Чуть дальше начался Naschmarkt, венский рынок под открытым небом. Какой контраст! Экзотический и благоухающий, он кипел и бурлил жизнью, заливая все вокруг непонятными звуками, подобными тем, что возникают, когда крутишь ручку настройки приемника. Люди толкались и переругивались друг с другом на немецком, турецком, хорватском. Плакали дети, под ногами шмыгали собаки, корзины были с верхом умело наполнены албанскими «райскими» помидорами, кругами критского козьего сыра, а в одной лавке размером с телефонную будку продавалась исключительно венгерская паприка, наполняя воздух своим ароматом.

Довольно невежливое местечко, где ни у кого не найдется для тебя времени — разве только отвесить тебе покупку и поскорее отсчитать сдачу. Следующий! И, тем не менее, здесь царили жизнь, движение, столпотворение ни на кого не обращающих внимания людей, выбирающих лучшую связку моркови и сверяющихся со списком того, что еще осталось купить.

Разве можно проектировать здания для такой жизни? Разве реально ее во что-нибудь втиснуть? Мне сразу вспомнились бегуны-марафонцы и люди, бегущие рядом с ними и предлагающие им воду или дольку апельсина. Может быть, именно так и нужно — давать самое необходимое и в то же время не путаться под ногами?

— А вон там блошиный рынок, видишь?

Трудно даже представить себе более живописную картину, чем та, что предстала нашим глазам на базаре, но новое зрелище значительно превосходило ее во всех отношениях. На обширной автостоянке по соседству с Naschmarkt к тому времени, как мы оказались там, уже вовсю бурлил венский субботний блошиный рынок. Тысячи людей бродили, присматривались, торговались и заключали сделки под неумолчный гул голосов. Все продавалось, и у всех было что сказать.

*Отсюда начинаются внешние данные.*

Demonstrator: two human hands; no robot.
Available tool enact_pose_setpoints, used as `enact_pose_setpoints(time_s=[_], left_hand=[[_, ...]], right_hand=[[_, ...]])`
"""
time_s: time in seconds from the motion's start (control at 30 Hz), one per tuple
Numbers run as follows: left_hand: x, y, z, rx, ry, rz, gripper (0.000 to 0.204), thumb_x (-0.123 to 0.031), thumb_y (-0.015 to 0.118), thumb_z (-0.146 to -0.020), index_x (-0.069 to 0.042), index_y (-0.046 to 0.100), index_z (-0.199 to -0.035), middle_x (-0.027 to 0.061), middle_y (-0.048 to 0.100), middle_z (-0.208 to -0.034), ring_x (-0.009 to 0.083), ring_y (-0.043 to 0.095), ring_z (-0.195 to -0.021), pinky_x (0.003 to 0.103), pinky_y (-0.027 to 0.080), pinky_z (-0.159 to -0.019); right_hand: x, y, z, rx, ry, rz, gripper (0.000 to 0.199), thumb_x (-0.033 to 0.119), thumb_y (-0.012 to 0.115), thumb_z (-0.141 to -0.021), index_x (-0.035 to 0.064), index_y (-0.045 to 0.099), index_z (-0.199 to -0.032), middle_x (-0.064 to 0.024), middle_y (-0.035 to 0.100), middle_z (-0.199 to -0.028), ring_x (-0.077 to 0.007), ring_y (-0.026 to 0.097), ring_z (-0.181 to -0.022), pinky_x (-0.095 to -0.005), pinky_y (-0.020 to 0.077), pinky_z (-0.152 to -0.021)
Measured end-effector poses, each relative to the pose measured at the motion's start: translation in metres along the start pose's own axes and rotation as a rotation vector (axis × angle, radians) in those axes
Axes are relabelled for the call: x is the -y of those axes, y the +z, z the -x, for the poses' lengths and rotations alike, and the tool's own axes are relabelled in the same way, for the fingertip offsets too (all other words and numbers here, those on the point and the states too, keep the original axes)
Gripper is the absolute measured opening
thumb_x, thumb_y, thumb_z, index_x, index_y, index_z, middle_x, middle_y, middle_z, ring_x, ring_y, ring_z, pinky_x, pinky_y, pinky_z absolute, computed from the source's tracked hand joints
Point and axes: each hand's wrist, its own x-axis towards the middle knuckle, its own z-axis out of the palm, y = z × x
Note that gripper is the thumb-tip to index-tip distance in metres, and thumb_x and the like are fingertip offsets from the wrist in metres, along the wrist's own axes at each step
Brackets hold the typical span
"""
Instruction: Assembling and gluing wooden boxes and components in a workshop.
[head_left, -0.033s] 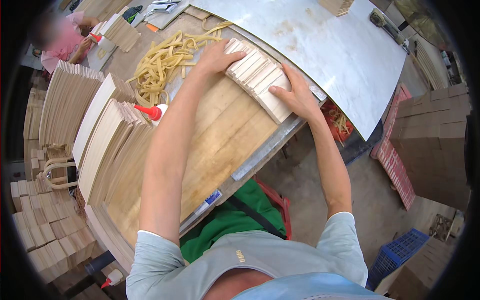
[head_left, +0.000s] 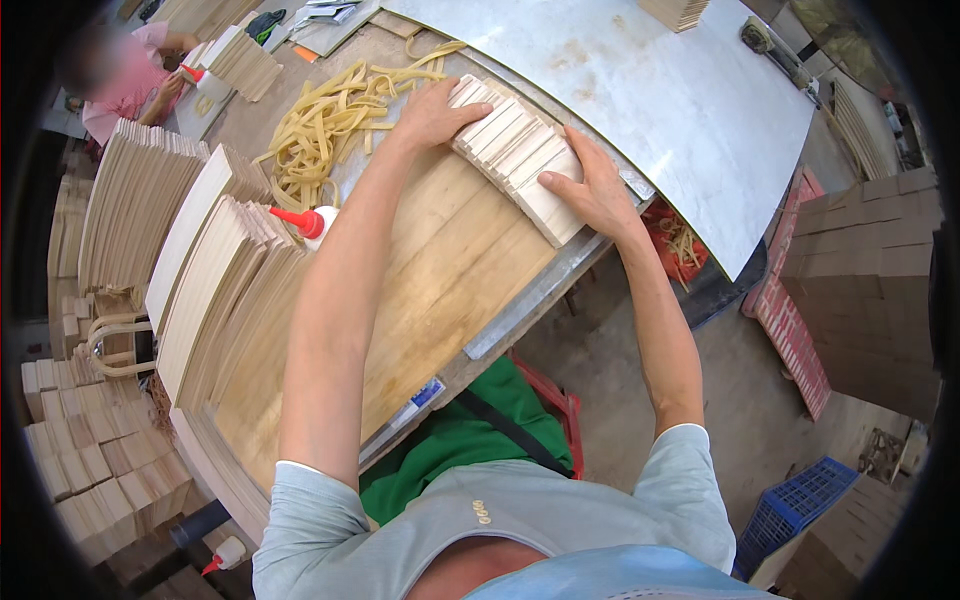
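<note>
A row of thin pale wooden strips point(head_left: 512, 148), packed side by side, lies at the far edge of the wooden work board point(head_left: 440, 260). At its left end my left hand point(head_left: 432, 114) is closed, with the thumb lying over the strips. My right hand point(head_left: 594, 190) grips the other end, its thumb on top and fingers along the far side. The strips' top edges look slightly uneven. The undersides of both hands are hidden. Beside my left forearm stands a white glue bottle point(head_left: 318, 228) with a red nozzle.
Yellowish elastic bands point(head_left: 325, 130) are heaped left of my left hand. Tall stacks of wooden strips point(head_left: 225, 290) line the board's left side. A large grey sheet point(head_left: 640, 90) lies beyond. At far left sits a person in pink point(head_left: 125, 85). Piled brown blocks point(head_left: 860, 280) stand right.
</note>
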Motion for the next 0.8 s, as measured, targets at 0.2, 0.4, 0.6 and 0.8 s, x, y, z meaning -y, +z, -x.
enact_pose_setpoints(time_s=[0.2,0.4,0.6,0.8], left_hand=[[0.011,-0.007,0.026,-0.009,-0.004,0.012,0.080,-0.054,0.069,-0.073,0.002,0.052,-0.129,0.0257,0.051,-0.130,0.0354,0.047,-0.123,0.040,0.038,-0.104],[0.013,-0.029,0.080,-0.008,-0.007,-0.006,0.073,-0.047,0.068,-0.074,0.004,0.054,-0.125,0.0262,0.055,-0.124,0.0372,0.052,-0.117,0.039,0.040,-0.101],[0.017,-0.026,0.096,0.114,-0.075,0.014,0.066,-0.046,0.061,-0.083,0.000,0.049,-0.129,0.0255,0.057,-0.121,0.0373,0.054,-0.115,0.040,0.042,-0.099],[-0.042,-0.029,0.136,-0.290,0.186,-0.137,0.048,-0.029,0.061,-0.085,-0.003,0.052,-0.125,0.0224,0.061,-0.113,0.0362,0.059,-0.105,0.044,0.046,-0.093]], right_hand=[[0.017,0.020,0.018,0.050,-0.024,-0.055,0.080,0.037,0.069,-0.079,-0.0079,0.037,-0.136,-0.0258,0.042,-0.137,-0.0370,0.038,-0.129,-0.0428,0.0296,-0.108],[0.061,0.049,0.059,-0.002,-0.120,-0.081,0.070,0.027,0.070,-0.079,-0.0098,0.039,-0.131,-0.0283,0.047,-0.128,-0.0397,0.043,-0.121,-0.0440,0.0328,-0.104],[0.064,0.062,0.069,0.018,-0.126,-0.052,0.067,0.023,0.070,-0.080,-0.0075,0.040,-0.131,-0.0283,0.049,-0.127,-0.0396,0.047,-0.118,-0.0436,0.0359,-0.102],[0.043,0.063,0.071,0.043,-0.053,-0.199,0.062,0.021,0.064,-0.088,-0.0053,0.036,-0.138,-0.0232,0.047,-0.134,-0.0322,0.045,-0.125,-0.0378,0.0329,-0.106]])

Блошиные рынки напоминают нам, насколько узки и косны привычные нам ценности. Какие совершенно невероятные вещи могут что-то для кого-то значить! Вот человек за сто шиллингов купил погнутый и ржавый невадский номерной знак 1983 года. Какая-то женщина ухитрилась у нас на глазах продать пару поношенных и к тому же разных туфель и целлофановый конверт от грампластинки. Удивленный, я повернулся к Николасу и спросил:

— Интересно, сколько же она запросила за этот хлам? Он промолчал, но мгновение спустя мне в голову пришла мысль: если человек ценит какую-либо вещь, это попросту означает, что он понимает ее лучше, чем остальные люди. Мне, например, казалось абсурдом покупать какой-то старый номерной знак — но, может быть, тому, кто его купил, было виднее? Может быть, он знал об этом знаке гораздо больше меня, пусть даже это знание и кажется мне бесполезным или даже безумным. Но, даже и при всей его бесполезности, раз знак ему зачем-то понадобился, не было ли это свидетельством того, что его воображение гораздо шире и богаче, чем мое?

— Похоже на язык.

— А? — Я взглянул на Николаса, хотя мои мысли в этот момент были в пяти милях от него.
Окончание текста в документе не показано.